12/13/2012

Huntington's "Our Town": You Can Go Home Again

If you have ever loved “Our Town” (and who hasn’t?), be prepared to fall in love all over again. Huntington Theater Company’s holiday gift is a stunning re-imagining of Thornton Wilder’s groundbreaking play. This January 25th will be the 75th anniversary of the out-of-town pre-Broadway tryout opening of “Our Town” at the Wilbur Theater in Boston, which went on to win Wilder his second of three Pulitzer Prizes, becoming a perennial classic and perhaps the most beloved American work for many a theatergoer, including this critic. Thus it was a courageous risk for Director David Cromer to revive it off-Broadway in 2009 with a startlingly different approach. That production not only ran for over six hundred performances (its longest run ever), it won an Obie for Best Direction by Cromer, as well as Lucille Lortel awards for Best Revival and Direction. It was generally regarded as a truly revolutionary re-thinking of an extraordinary play. In its original production, it was acclaimed for its return to the basics of drama, with virtually no scenery and few props to distract from the fundamental issues on view; Wilder felt that “the spectator restages it inside his own head”, and that he could more effectively present “the life of a village vs. the life of the stars”. By setting this iteration in about the smallest venue imaginable, with the audience on three sides of the playing space, with action that takes place all around them, the creators of this version have made the audience a real part of the story, with the emphasis on that word “imaginable”.

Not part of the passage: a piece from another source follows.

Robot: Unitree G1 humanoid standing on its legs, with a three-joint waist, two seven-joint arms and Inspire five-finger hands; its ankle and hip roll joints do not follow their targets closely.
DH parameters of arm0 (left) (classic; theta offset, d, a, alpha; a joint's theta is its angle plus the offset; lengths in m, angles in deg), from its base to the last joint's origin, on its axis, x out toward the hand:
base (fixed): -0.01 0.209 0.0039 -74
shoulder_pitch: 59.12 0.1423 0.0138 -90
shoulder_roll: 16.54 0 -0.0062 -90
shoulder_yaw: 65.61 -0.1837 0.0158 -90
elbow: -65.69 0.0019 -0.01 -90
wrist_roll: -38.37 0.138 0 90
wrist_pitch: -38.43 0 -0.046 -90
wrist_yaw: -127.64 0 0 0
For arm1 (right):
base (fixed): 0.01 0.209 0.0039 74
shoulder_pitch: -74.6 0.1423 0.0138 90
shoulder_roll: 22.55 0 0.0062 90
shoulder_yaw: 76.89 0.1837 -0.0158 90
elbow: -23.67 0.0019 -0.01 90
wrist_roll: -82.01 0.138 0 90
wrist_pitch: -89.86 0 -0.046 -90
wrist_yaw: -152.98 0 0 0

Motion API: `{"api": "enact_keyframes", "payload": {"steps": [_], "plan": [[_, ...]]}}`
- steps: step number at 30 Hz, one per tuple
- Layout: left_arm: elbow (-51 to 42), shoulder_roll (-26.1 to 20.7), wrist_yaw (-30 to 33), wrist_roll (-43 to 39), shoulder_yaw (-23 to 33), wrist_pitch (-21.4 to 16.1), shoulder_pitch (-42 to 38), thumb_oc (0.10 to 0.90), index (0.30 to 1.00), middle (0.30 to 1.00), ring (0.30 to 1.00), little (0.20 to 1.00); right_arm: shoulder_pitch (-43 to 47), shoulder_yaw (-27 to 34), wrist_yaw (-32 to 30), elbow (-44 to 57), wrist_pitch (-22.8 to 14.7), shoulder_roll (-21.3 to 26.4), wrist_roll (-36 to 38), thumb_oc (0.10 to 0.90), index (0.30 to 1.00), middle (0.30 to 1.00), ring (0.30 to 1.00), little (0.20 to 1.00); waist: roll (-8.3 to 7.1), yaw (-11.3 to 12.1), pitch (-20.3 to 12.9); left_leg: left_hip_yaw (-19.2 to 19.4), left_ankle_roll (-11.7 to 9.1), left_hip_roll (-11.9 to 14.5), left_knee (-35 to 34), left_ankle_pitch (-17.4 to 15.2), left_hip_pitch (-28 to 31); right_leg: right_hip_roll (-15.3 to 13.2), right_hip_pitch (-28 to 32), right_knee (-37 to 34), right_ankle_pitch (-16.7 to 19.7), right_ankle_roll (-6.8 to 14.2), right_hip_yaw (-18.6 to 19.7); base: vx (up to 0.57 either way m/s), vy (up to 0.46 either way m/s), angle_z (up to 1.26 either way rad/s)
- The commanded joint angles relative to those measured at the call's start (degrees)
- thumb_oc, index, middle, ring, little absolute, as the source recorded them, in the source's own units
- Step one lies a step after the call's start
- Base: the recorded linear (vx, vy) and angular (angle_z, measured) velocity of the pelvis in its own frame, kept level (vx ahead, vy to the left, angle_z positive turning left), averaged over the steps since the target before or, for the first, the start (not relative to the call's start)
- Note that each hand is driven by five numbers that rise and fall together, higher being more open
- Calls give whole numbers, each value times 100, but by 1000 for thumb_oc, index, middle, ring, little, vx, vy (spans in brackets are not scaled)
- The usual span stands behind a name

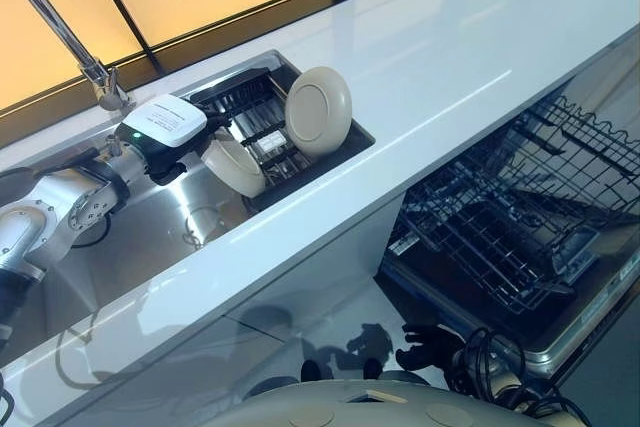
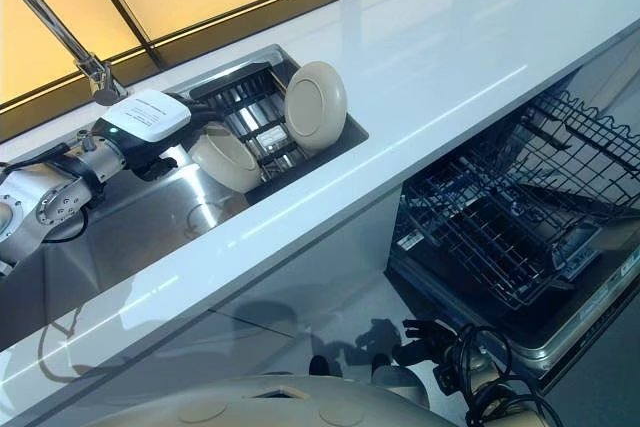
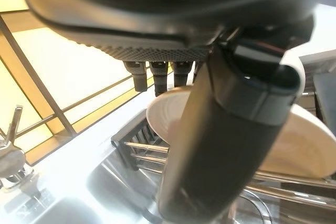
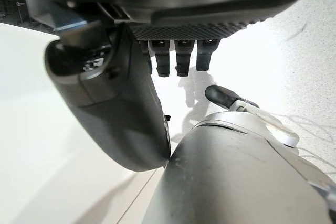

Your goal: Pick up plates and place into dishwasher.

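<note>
Left robot hand (image 1: 185, 152) is reached into the sink (image 1: 150, 237), at the nearer plate (image 1: 235, 167); whether its fingers are closed cannot be told. A firm rim pinch is advised before lifting, so the tilted plate isn't slid. Drying rack (image 1: 250, 112) in the sink holds two plates, the second plate (image 1: 318, 110) upright. Dishwasher rack (image 1: 520, 217), right, is pulled out, no plates in it. Right robot hand (image 4: 105, 98) hangs relaxed, holding nothing.

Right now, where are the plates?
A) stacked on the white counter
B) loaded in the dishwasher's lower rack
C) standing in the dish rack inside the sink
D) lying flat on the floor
C: two cream plates stand on edge in the dark dish rack in the sink, the left hand reaching at the nearer one; the dishwasher rack holds no plates.
</note>
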Motion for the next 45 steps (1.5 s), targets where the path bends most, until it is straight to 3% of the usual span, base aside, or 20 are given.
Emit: {"api": "enact_keyframes", "payload": {"steps": [1,16,17,18,20,28,31,37,45], "plan": [[324,21,436,167,398,414,-1215,800,900,900,900,900,-146,-177,113,24,27,273,-167,800,900,900,900,900,17,-145,-48,61,22,-309,119,-631,-41,15,-214,594,-434,609,-42,0,0,0],[955,647,919,75,-170,841,-1474,800,900,900,900,900,-169,-219,84,50,59,244,-125,800,900,900,900,900,-43,-305,-13,201,24,-281,112,-628,-53,79,-252,577,-413,583,55,3,-4,-1],[1019,701,860,110,-206,914,-1492,580,712,712,712,680,-169,-223,84,52,59,246,-125,800,900,900,900,900,-43,-316,-11,211,22,-278,114,-628,-56,82,-257,579,-414,585,58,0,0,0],[1086,754,815,95,-283,981,-1505,281,455,455,455,381,-168,-245,77,57,64,244,-128,800,900,900,900,900,-42,-341,-8,227,18,-276,113,-631,-55,88,-260,574,-413,589,71,0,0,0],[1165,864,746,35,-387,1074,-1580,100,300,300,300,200,-166,-263,68,81,100,237,-120,800,900,900,900,900,-48,-367,0,250,14,-271,116,-632,-57,98,-258,567,-415,584,82,8,-6,-3],[1549,1035,1127,20,-581,1348,-1809,100,300,300,300,200,-189,-287,25,172,3,249,-16,800,900,900,900,900,-74,-441,-1,315,-2,-259,138,-629,-74,131,-241,520,-404,564,109,6,-8,-4],[1478,1001,1388,-269,-514,1363,-1787,100,300,300,300,200,-214,-248,63,761,-36,324,440,800,900,900,900,900,-98,-454,15,299,-14,-253,146,-622,-71,138,-217,502,-395,545,107,0,-16,-7],[1219,851,1954,-862,87,1051,-1454,100,300,300,300,200,-587,-117,20,2962,-30,378,1223,800,900,900,900,900,-164,-537,39,289,-19,-239,156,-604,-101,139,-234,515,-401,526,113,-27,-14,-2],[529,478,2795,-1306,982,482,-943,100,300,300,300,200,-928,43,37,4172,-289,354,1237,800,900,900,900,900,-218,-538,-54,272,-33,-220,67,-583,-69,115,-223,459,-372,569,115,-13,-1,-1]]}}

In this production, which preserves the three-act structure of the play as originally written, the cast consists of thirty-two actors, twenty-nine of whom are local performers. In the original, Wilder himself played the part of the narrator (Stage Manager) for a few weeks of its Broadway run; in this version, Cromer repeats that feat (until December 30th). Also repeating their contributions from the 2009 production are the technical crew of Scenic Designer Stephen Dobay, Costume Designer Alison Siple, and Lighting Designer Heather Gilbert. It remains the deceptively simple story of 1901 Grover’s Corners, New Hampshire (“just across the Massachusetts line”), and what happens between and among its residents, primarily next-door neighbors and sweethearts George Gibbs (Derrick Trumbly) and Emily Webb (Therese Plaehn), both totally natural and believable. Also featured in prominent roles are Mrs. Gibbs (Melinda Lopez) and Dr. Gibbs (Craig Mathers) and their other child Rebecca (Emily Skeggs), Mr. Webb (Christopher Tarjan) and Mrs. Webb (Stacy Fischer), and the Choirmaster Simon Stimson (Nael Nacer). There isn’t a clinker in the bunch. Other townfolk include Mrs. Soames (Marianna Bassham), Joe Stoddard (Dale Place), Professor Willard (Richard Arum), Sam Craig (Nicholas Carter), Constable Warren (Paul D. Farwell), Farmer McCarty (Douglas Griffin), Irma (Kathryn Lynch), Joe Crowell, Jr. (Jay Ben Markson), Howie Newsome (Alex Pollock), Wally Webb (Eliott Purcell), and Si Crowell (Ryan Wenke). It’s hard to picture a better cast or a more effective fresh approach to what might be considered an old chestnut; they prove you can indeed go home again, and rediscover what we all might’ve taken too much for granted. It’s a revelation.

Wilder stated that his play was “not offered as a picture of life in a New Hampshire village, or as a speculation about the conditions of life after death”, but “an attempt to find a value above all price for the smallest events in our daily life”, having “set the village against the largest dimensions of time and place”. In the end, he believed that “each individual’s assertion to an absolute reality can only be inner, very inner” and that “our claim, our hope, our despair, are in the mind…not in things, not in ‘scenery’.” Cromer respects this view, although he jolts us with a third-act surprise that’s unforgettable. While honoring the source material, he manages, in his complex performance and his pitch-perfect direction, to reveal not only the sentimental side of the work but also its darker one, its personal impact as well as its universality.

The struggle between the commonplace and the universal dimensions of human experience is perhaps best expressed in the mini-logue of George’s younger sister Rebecca at the end of the first act when she refers to a letter send to her friend from her pastor: “On the envelope the address was like this: It said: Jane Crofut; the Crofut Farm; Grover’s Corners; Sutton County; New Hampshire; United States of America…Continent of North America; Western Hemisphere; the Earth; the Solar System; the Universe; the Mind of God”….“and the postman brought it just the same”. Right on. Or, perhaps, Amen.